## What you need to do
Copy the records below without altering a single word.
START Source records
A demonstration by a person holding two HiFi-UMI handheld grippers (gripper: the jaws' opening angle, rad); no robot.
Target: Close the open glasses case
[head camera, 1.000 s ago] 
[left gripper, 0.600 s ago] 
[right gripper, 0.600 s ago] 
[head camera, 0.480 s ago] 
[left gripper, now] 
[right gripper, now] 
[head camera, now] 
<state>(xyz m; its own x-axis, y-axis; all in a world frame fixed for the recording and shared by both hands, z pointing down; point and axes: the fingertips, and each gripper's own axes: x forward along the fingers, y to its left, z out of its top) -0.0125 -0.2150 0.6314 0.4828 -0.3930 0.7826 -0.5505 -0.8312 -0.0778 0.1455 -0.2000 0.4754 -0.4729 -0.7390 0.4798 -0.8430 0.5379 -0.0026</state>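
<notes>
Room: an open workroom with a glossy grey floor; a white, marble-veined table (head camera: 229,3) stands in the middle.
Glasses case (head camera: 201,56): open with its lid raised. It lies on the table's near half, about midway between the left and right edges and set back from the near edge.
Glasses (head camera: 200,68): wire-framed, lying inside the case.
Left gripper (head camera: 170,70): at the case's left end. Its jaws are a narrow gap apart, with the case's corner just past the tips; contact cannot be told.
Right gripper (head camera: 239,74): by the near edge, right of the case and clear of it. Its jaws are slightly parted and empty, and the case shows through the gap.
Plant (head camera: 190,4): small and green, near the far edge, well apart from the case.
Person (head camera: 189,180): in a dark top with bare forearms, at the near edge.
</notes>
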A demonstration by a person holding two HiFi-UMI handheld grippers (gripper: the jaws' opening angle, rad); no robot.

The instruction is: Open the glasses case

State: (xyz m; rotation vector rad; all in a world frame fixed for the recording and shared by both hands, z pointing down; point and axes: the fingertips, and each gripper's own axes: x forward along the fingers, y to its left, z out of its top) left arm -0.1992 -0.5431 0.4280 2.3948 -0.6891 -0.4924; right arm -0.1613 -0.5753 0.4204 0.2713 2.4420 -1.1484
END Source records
## Task solution
A demonstration by a person holding two HiFi-UMI handheld grippers (gripper: the jaws' opening angle, rad); no robot.
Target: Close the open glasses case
[head camera, 1.000 s ago] 
[left gripper, 0.600 s ago] 
[right gripper, 0.600 s ago] 
[head camera, 0.480 s ago] 
[left gripper, now] 
[right gripper, now] 
[head camera, now] 
<state>(xyz m; its own x-axis, y-axis; all in a world frame fixed for the recording and shared by both hands, z pointing down; point and axes: the fingertips, and each gripper's own axes: x forward along the fingers, y to its left, z out of its top) -0.0125 -0.2150 0.6314 0.4828 -0.3930 0.7826 -0.5505 -0.8312 -0.0778 0.1455 -0.2000 0.4754 -0.4729 -0.7390 0.4798 -0.8430 0.5379 -0.0026</state>
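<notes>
Room: an open workroom with a glossy grey floor; a white, marble-veined table (head camera: 229,3) stands in the middle.
Glasses case (head camera: 201,56): open with its lid raised. It lies on the table's near half, about midway between the left and right edges and set back from the near edge.
Glasses (head camera: 200,68): wire-framed, lying inside the case.
Left gripper (head camera: 170,70): at the case's left end. Its jaws are a narrow gap apart, with the case's corner just past the tips; contact cannot be told.
Right gripper (head camera: 239,74): by the near edge, right of the case and clear of it. Its jaws are slightly parted and empty, and the case shows through the gap.
Plant (head camera: 190,4): small and green, near the far edge, well apart from the case.
Person (head camera: 189,180): in a dark top with bare forearms, at the near edge.
</notes>
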A demonstration by a person holding two HiFi-UMI handheld grippers (gripper: the jaws' opening angle, rad); no robot.

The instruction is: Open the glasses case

State: (xyz m; rotation vector rad; all in a world frame fixed for the recording and shared by both hands, z pointing down; point and axes: the fingertips, and each gripper's own axes: x forward along the fingers, y to its left, z out of its top) left arm -0.1992 -0.5431 0.4280 2.3948 -0.6891 -0.4924; right arm -0.1613 -0.5753 0.4204 0.2713 2.4420 -1.1484

This output requires no further additions.